Conventional credit scores used by banks are backward-looking, inaccurate, and often outdated, meaning they do not reflect the true creditworthiness of an individual at a given point in time. This is especially burdensome for individuals who once defaulted on a loan but have since changed their habits. Kreditech is able to offer this customer group loans at attractive prices due to the company’s “near-instant credit risk assessment” [5] that generates an updated credit score at any second. Since Kreditech is often the only accessible source of loans for these customers, the company can take above-market interest rates [6]. Thus, by eliminating inefficiencies in the system, Kreditech is able to capture a large share of value.
Kreditech is very discreet about the exact functionality of their machine learning algorithm. However, given the relatively high number of datapoints, quickly rising user base, near-instant decision-making capability, and the autonomy of the algorithm without human supervision, it is likely that a considerable share of the ~$500 million [7] in funding the company received is used to set up and professionalize its data analytics platform. This includes constant recruiting of additional personnel with big-data backgrounds to “run machine learning tests and experiments” and “improve heterogenous, asynchronous and high-performance large-data processing pipelines” [8]. Every little improvement that is made in forecasting the credit risk also improves the company’s profitability.
Kreditech is constantly looking for data scientists to strengthen their data analytics platform.
https://www.youtube.com/watch?time_continue=19&v=7AgNy92JOr8&feature=emb_title
One of the major challenges for the company has been the concern about privacy. Essentially, the would-be borrower needs to give Kreditech full access to any online activity without exactly knowing how these datapoints act in conjunction and how the machine learning algorithm makes sense of them. The black-box character of Kreditech’s algorithm, which makes credit decisions without obvious causal relationships, still feels odd for consumers. Even the company’s experts cannot always explain how the algorithm arrives at the conclusion [9]. This is one of the reasons why Kreditech, as a German company, headquartered in Germany, has still not penetrated the German market, which is particularly cautious about privacy protection. Instead, the company focuses on developing nations where customers have even fewer alternatives.

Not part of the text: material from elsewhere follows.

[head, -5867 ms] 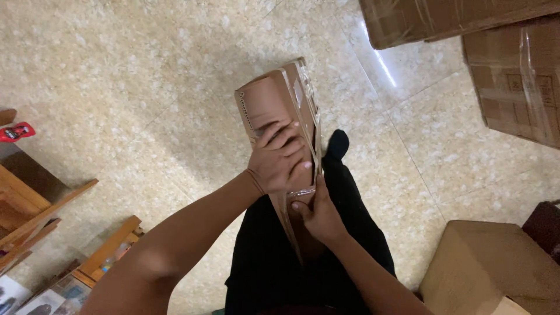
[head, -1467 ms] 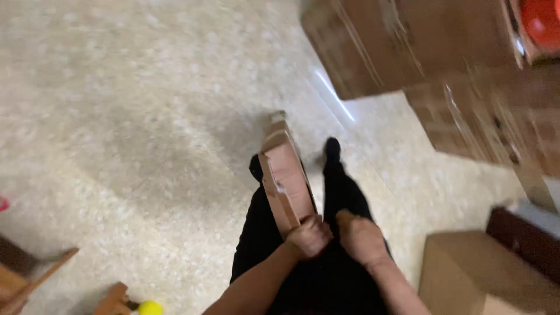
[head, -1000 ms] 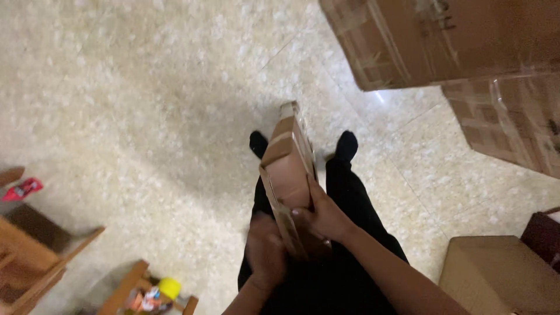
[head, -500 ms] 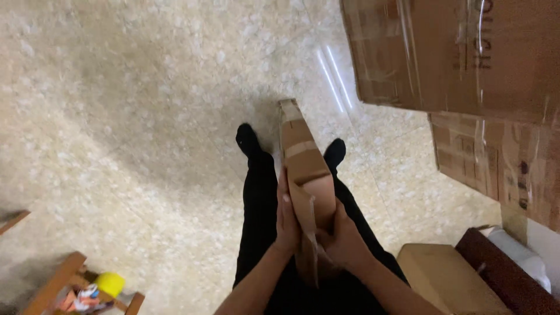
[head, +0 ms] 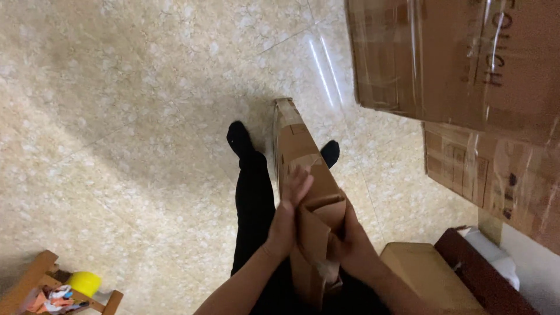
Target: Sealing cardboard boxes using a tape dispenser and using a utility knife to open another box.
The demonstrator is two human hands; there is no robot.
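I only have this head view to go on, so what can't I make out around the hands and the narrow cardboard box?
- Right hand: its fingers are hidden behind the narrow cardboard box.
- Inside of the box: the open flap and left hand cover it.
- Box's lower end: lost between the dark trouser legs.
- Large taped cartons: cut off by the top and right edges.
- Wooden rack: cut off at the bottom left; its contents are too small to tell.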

As the market potential for online consumer loans grows, Kreditech will face more and more competition, both from new market entrants and established players such as banks that build their own data tools. Most of these players will have more resources and deeper pockets then Kreditech. Therefore, the company needs to continue capturing market share and building a robust technological advantage to keep competition at a distance or becoming an attractive acquisition target. By scaling the business, Kreditech pushes not only the boundaries in the field of machine learning and data science but also provides financial services to more people without alternatives.
[2] https://www.ft.com/content/12dc4cda-ae59-11e5-b955-1a1d298b6250
[3] https://techcrunch.com/2012/12/17/kreditech/
[4] https://www.slideshare.net/NOAHAdvisors/kreditech-noah17-london
[7] https://www.disruptordaily.com/microloans-9-platforms-changing-game-2018/
[8] https://www.kreditech.com/careers/job/1743697
Great post! I think its very telling that the company is focusing on developing nations where credit scores are less prevalent. I wonder whether this is their long term strategy or a means of showing a proof of concept/gaining validation. I’ve spoken to people in insurance for instance in the US and did not get this sense that this would be adopted given the many privacy concerns and regulatory requirements for transparency. Is it the same in Germany and if so what does it mean for Kreditech’s growth strategy?